> [What is needed] In the data below, the answer is the run of lines from the line containing "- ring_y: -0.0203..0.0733" through the line containing "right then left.", both included; print it exactly and nothing else.

> [Collected data]
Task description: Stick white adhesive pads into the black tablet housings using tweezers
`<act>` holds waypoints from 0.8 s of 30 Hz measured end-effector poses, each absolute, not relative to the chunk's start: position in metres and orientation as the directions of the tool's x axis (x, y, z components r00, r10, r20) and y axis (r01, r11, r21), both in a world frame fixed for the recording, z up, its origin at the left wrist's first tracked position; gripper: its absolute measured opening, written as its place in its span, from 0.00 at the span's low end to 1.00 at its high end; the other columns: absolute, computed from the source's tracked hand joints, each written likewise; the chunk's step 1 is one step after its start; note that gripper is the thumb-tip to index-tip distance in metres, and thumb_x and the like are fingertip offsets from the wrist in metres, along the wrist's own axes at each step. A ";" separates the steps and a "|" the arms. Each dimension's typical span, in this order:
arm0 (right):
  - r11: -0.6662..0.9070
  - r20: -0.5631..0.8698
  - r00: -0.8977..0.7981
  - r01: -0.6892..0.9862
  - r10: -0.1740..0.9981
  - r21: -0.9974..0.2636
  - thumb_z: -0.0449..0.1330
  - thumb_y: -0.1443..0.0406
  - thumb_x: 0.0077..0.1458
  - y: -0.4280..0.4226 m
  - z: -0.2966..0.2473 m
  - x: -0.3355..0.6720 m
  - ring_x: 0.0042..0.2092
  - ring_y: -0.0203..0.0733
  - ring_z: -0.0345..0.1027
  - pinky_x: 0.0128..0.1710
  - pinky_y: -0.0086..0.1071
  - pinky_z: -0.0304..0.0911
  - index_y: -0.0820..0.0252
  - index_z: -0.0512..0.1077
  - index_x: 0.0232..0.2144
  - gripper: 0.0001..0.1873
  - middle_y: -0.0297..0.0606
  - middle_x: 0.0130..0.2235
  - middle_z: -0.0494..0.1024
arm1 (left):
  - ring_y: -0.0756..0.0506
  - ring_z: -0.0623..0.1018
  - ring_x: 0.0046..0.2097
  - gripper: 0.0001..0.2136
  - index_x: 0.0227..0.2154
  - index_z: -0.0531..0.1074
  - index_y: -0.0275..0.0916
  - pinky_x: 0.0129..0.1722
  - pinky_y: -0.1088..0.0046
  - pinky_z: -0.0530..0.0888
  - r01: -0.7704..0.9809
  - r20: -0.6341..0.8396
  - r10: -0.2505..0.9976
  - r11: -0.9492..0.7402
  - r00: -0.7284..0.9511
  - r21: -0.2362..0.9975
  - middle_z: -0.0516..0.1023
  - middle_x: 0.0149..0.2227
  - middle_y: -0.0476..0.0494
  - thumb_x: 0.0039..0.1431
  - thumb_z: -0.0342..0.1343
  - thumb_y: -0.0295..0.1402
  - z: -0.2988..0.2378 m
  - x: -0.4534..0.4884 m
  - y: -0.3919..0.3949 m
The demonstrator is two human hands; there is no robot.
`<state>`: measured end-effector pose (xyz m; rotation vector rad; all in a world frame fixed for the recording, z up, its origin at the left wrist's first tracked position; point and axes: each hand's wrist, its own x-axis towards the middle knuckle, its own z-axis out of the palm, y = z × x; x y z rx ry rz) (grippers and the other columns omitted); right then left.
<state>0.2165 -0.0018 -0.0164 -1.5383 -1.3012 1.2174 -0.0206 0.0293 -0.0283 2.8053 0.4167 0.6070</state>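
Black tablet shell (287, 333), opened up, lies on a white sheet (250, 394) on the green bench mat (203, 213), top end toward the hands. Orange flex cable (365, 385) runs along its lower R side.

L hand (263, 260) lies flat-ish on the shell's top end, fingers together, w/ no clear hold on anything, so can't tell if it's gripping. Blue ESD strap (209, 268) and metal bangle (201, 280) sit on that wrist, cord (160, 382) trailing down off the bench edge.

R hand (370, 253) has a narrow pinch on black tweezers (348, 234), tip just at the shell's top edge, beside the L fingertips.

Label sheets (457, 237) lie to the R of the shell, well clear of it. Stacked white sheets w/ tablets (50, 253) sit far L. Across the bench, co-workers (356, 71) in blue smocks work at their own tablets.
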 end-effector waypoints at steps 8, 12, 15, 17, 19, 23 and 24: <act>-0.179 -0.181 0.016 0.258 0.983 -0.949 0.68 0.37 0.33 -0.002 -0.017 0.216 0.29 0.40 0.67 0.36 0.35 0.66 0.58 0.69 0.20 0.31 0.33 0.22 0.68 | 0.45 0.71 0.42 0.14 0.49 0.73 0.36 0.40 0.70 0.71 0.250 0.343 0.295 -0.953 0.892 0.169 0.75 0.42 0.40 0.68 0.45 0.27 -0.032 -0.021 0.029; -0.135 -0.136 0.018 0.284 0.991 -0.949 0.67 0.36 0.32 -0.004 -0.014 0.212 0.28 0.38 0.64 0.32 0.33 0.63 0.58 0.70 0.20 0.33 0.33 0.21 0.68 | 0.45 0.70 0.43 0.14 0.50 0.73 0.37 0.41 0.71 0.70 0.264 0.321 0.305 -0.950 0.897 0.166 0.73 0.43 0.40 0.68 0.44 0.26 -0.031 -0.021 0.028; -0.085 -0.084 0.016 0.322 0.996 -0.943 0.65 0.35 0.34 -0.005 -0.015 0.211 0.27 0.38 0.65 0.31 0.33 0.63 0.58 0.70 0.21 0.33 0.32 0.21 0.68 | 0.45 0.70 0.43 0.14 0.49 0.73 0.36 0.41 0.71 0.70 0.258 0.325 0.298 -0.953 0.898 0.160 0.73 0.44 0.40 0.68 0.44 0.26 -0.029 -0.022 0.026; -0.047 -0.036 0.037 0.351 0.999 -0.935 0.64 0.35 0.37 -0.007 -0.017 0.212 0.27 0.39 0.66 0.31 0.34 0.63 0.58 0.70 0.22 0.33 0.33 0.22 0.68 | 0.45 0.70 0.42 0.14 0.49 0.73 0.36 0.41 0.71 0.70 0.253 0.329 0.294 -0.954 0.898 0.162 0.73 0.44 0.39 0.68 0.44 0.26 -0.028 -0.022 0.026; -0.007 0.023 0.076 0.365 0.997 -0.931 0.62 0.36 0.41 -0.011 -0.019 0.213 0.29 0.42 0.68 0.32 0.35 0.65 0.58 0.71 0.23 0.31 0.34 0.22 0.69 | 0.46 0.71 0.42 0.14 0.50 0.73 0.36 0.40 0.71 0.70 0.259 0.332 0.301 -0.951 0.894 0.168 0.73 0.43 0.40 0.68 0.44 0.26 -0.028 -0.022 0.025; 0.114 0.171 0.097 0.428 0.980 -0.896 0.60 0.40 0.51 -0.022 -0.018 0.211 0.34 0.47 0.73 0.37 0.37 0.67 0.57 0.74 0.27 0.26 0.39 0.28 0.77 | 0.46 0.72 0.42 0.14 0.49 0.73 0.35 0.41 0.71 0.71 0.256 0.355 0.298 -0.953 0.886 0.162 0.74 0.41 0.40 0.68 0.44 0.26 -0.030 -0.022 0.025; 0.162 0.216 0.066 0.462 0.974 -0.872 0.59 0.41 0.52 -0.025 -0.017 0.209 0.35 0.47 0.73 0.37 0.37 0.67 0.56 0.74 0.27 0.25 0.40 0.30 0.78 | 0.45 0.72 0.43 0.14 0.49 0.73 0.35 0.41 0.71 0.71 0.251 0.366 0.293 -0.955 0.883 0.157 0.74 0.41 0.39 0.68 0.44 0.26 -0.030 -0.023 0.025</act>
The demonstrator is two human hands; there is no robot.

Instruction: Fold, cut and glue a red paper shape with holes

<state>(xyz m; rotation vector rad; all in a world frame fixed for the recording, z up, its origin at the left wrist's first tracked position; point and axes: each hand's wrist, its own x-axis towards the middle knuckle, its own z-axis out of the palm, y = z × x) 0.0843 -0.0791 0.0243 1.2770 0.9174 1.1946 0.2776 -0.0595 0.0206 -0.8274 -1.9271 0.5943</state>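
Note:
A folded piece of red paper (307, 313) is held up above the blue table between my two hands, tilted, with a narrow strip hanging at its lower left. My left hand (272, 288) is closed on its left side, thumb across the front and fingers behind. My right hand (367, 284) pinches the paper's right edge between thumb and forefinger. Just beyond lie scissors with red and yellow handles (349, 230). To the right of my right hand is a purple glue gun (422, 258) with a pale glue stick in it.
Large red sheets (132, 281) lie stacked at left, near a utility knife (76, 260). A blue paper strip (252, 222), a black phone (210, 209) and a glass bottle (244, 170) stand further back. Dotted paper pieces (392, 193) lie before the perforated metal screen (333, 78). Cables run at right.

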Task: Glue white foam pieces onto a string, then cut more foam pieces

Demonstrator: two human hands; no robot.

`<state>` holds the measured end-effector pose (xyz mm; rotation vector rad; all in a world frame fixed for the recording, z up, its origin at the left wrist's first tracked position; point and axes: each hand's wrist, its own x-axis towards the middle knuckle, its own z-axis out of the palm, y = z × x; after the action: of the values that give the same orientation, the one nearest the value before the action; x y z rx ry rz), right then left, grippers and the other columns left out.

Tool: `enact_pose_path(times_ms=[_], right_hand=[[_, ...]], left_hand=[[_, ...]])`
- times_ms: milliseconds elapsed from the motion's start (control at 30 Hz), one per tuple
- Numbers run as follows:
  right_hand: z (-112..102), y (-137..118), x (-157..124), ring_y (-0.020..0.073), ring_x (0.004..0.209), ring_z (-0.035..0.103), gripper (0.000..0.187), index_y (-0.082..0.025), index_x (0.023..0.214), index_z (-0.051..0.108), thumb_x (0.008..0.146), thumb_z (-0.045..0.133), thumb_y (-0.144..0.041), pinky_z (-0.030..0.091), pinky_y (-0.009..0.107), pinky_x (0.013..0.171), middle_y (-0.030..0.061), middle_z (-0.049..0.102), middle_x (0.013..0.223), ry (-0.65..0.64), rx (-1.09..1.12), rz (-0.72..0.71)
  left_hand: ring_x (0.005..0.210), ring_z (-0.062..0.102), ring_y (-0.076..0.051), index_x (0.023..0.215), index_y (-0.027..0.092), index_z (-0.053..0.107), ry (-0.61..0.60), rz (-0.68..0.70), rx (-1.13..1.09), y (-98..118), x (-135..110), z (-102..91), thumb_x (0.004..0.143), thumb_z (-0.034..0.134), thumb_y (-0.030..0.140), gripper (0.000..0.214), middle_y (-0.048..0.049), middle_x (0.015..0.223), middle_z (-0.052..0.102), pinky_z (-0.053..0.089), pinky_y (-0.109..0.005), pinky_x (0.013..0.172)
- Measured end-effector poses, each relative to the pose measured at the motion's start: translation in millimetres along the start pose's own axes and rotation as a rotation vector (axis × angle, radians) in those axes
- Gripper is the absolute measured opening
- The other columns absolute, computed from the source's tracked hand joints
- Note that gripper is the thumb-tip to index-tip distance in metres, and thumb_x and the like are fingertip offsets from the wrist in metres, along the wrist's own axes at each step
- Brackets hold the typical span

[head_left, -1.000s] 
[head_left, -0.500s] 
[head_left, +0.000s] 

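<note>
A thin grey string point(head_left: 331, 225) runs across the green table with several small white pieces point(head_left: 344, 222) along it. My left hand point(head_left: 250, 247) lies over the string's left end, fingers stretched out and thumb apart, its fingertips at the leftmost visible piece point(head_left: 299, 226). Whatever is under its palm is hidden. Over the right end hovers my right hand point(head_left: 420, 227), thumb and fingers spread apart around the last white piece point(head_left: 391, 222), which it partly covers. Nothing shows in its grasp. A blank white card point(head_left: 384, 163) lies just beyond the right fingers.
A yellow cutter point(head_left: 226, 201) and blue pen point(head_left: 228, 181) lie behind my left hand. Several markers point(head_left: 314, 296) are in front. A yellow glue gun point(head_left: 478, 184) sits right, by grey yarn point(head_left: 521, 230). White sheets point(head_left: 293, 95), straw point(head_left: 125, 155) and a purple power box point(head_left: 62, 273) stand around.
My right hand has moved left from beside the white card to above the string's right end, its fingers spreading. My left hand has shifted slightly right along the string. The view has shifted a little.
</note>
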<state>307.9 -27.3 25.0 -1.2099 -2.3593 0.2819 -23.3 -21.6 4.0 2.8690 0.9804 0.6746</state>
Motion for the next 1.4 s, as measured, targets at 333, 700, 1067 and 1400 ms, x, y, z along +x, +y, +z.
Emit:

> [Task answer]
  - ring_y: -0.0203..0.0733
  - ring_z: -0.0345..0.1027
  - pinky_x: 0.0128..0.1710
  - pinky_y: -0.0086..0.1071
  - pinky_z: -0.0304..0.0911
  - index_y: -0.0820..0.0252
  - index_z: -0.0512..0.1077
  - index_x: 0.0232..0.2144
  - gripper: 0.0001..0.1873
  - middle_y: -0.0297..0.0606
  - middle_x: 0.0130..0.2235
  - middle_z: -0.0494..0.1024
arm1 (left):
  - ring_y: -0.0756..0.0506
  - ring_z: -0.0623..0.1018
  - ring_x: 0.0046..0.2097
  - gripper: 0.0001..0.2136
  - index_x: 0.0227..0.2154
  - index_z: -0.0531..0.1074
  - index_y: -0.0275..0.0916
  - pinky_x: 0.0129..0.1722
  - pinky_y: -0.1088..0.0046
  - pinky_z: -0.0530..0.0888
  - r01: -0.7704..0.9809
  - r20: -0.6341..0.8396
  - r10: -0.2505..0.9976
  - r11: -0.9492..0.7402
  - r00: -0.7284..0.9511
  - r21: -0.2362..0.9975
  - middle_z: -0.0516..0.1023
  - middle_x: 0.0149..0.2227
  - middle_y: -0.0476..0.0494
  - thumb_x: 0.0039..0.1431
  - thumb_z: -0.0342..0.1343
  - thumb_y: -0.0295..0.1402
  - z: -0.2988..0.2378 m
  - x: -0.4534..0.4884 m
  - y: -0.3919..0.3949 m
The demonstrator is two human hands; there is no robot.
`<state>`: measured end-effector pose (xyz m; rotation vector rad; all in a world frame fixed for the recording, z up, its origin at the left wrist's first tracked position; point and axes: each hand's wrist, its own x-axis towards the middle knuckle, its own z-axis out of the palm, y = z × x; x y z rx ry rz) (grippers and the other columns omitted); right then left.

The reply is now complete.